■ **EXERCISE DETAILS**: All of the data below is to be printed again exactly.

━━ PROVIDED DATA ━━

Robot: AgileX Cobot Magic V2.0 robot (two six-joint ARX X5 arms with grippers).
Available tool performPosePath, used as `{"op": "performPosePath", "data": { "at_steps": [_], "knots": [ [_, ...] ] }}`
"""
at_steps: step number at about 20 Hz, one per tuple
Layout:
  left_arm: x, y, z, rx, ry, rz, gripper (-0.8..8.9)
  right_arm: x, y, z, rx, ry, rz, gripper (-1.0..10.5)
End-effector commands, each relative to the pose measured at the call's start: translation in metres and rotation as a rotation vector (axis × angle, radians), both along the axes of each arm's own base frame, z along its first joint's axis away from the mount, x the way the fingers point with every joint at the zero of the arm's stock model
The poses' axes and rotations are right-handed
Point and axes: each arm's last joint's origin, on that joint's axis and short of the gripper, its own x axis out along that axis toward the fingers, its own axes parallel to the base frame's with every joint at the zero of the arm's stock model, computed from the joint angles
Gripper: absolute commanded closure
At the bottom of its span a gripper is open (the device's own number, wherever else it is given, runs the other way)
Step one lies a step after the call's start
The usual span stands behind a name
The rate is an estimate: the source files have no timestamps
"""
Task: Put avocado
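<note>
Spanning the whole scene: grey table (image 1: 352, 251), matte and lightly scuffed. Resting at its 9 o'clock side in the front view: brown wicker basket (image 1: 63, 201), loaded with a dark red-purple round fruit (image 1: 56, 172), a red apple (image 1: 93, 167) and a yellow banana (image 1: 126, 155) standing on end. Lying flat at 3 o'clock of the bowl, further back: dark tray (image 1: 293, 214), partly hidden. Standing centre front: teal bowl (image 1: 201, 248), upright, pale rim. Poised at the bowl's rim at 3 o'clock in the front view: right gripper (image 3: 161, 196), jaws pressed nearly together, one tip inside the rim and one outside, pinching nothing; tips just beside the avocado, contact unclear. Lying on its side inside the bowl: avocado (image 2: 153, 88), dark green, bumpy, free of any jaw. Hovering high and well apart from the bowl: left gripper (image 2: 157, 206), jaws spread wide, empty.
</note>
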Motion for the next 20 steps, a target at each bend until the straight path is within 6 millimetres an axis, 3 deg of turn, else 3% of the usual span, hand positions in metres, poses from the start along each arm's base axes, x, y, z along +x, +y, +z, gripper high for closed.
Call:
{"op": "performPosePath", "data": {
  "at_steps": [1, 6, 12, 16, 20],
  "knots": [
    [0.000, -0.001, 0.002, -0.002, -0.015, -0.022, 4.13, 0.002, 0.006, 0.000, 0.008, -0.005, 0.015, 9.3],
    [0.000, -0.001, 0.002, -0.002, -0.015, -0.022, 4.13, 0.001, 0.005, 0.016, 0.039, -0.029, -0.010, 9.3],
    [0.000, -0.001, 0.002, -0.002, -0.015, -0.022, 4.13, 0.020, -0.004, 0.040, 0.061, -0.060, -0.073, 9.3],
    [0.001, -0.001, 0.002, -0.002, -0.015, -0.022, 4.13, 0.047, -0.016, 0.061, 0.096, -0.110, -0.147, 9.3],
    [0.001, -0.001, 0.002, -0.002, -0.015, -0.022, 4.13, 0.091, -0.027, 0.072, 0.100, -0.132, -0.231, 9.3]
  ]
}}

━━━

■ **SOLUTION**:
Robot: AgileX Cobot Magic V2.0 robot (two six-joint ARX X5 arms with grippers).
Available tool performPosePath, used as `{"op": "performPosePath", "data": { "at_steps": [_], "knots": [ [_, ...] ] }}`
"""
at_steps: step number at about 20 Hz, one per tuple
Layout:
  left_arm: x, y, z, rx, ry, rz, gripper (-0.8..8.9)
  right_arm: x, y, z, rx, ry, rz, gripper (-1.0..10.5)
End-effector commands, each relative to the pose measured at the call's start: translation in metres and rotation as a rotation vector (axis × angle, radians), both along the axes of each arm's own base frame, z along its first joint's axis away from the mount, x the way the fingers point with every joint at the zero of the arm's stock model
The poses' axes and rotations are right-handed
Point and axes: each arm's last joint's origin, on that joint's axis and short of the gripper, its own x axis out along that axis toward the fingers, its own axes parallel to the base frame's with every joint at the zero of the arm's stock model, computed from the joint angles
Gripper: absolute commanded closure
At the bottom of its span a gripper is open (the device's own number, wherever else it is given, runs the other way)
Step one lies a step after the call's start
The usual span stands behind a name
The rate is an estimate: the source files have no timestamps
"""
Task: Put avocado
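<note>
Spanning the whole scene: grey table (image 1: 352, 251), matte and lightly scuffed. Resting at its 9 o'clock side in the front view: brown wicker basket (image 1: 63, 201), loaded with a dark red-purple round fruit (image 1: 56, 172), a red apple (image 1: 93, 167) and a yellow banana (image 1: 126, 155) standing on end. Lying flat at 3 o'clock of the bowl, further back: dark tray (image 1: 293, 214), partly hidden. Standing centre front: teal bowl (image 1: 201, 248), upright, pale rim. Poised at the bowl's rim at 3 o'clock in the front view: right gripper (image 3: 161, 196), jaws pressed nearly together, one tip inside the rim and one outside, pinching nothing; tips just beside the avocado, contact unclear. Lying on its side inside the bowl: avocado (image 2: 153, 88), dark green, bumpy, free of any jaw. Hovering high and well apart from the bowl: left gripper (image 2: 157, 206), jaws spread wide, empty.
</note>
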Motion for the next 20 steps, a target at each bend until the straight path is within 6 millimetres an axis, 3 deg of turn, else 3% of the usual span, hand positions in metres, poses from the start along each arm's base axes, x, y, z along +x, +y, +z, gripper high for closed.
Call:
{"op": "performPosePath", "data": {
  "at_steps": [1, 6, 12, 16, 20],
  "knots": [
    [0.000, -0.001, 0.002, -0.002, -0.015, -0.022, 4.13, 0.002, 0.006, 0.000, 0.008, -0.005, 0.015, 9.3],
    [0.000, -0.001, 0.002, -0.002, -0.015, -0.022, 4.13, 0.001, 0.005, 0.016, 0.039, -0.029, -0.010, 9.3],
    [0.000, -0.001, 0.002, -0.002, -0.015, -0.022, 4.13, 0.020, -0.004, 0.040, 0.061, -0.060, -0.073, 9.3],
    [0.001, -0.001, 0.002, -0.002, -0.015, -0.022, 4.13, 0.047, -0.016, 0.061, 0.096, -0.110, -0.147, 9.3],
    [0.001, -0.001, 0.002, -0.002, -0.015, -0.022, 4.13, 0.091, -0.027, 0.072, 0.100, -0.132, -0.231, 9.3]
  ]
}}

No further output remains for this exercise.